各国の参照価格制度は、対象品目の範囲、グルーピングの手法、参照価格の算定手法はそれぞれ大きく異なる。また、参照価格制度単独で機能している場合もあるが、多くの場合はより広範な他のシステムと併用して実施されている。諸外国の参照価格制度は、費用抑制の観点で導入されており、薬剤費への影響がその効果の指標となるが、参照価格制度単独では薬剤費への影響は、諸外国をみてもその効果は一時的かもしくは確実性のあるものではなかった。
参照価格制度の影響としては、薬剤価格の規制のような「供給側」のコントロールは、医師や患者に対する「需要側」の施策とを組み合わせた場合と比較すると、費用圧縮に対して効果的には機能しない。また、参照価格の導入により、実現する薬剤価格低下の節約部分が、(1)参照価格システムの管理費用、(2)保険予算の他部門の増加等によって大きく減少してしまう可能性がある。
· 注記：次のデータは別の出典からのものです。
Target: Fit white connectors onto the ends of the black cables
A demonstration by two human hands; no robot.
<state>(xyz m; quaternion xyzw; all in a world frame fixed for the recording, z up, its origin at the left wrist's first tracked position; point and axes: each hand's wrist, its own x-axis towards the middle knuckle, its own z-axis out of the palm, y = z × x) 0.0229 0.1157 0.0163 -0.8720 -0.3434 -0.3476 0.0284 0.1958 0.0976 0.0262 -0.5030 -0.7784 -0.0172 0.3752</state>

参照価格制度下では、患者の支払い能力の限界が薬剤の種類を選択する決定的な要素になり、より効果が期待できる医薬品の投与が妨げられることになる。
医師は、時間的要素を考慮した場合に自己負担が最も少ない安価な薬を処方する決定をする可能性がある。
参照価格制度の導入国で、画期的新薬の償還価格が大幅に下落しているが、ドイツでは参照価格の対象でない薬剤の価格は上昇した。
参照価格制度では、薬剤価格が下落し、製薬企業は研究開発への投資を減らさなければならなくなる。
結論
日本型参照価格制度の検討にあたっては、諸外国における参照価格制度の問題点、他の医療システムとの相関、または我が国の医薬品産業の研究開発意欲を削がない運用等を踏まえて行う必要がある。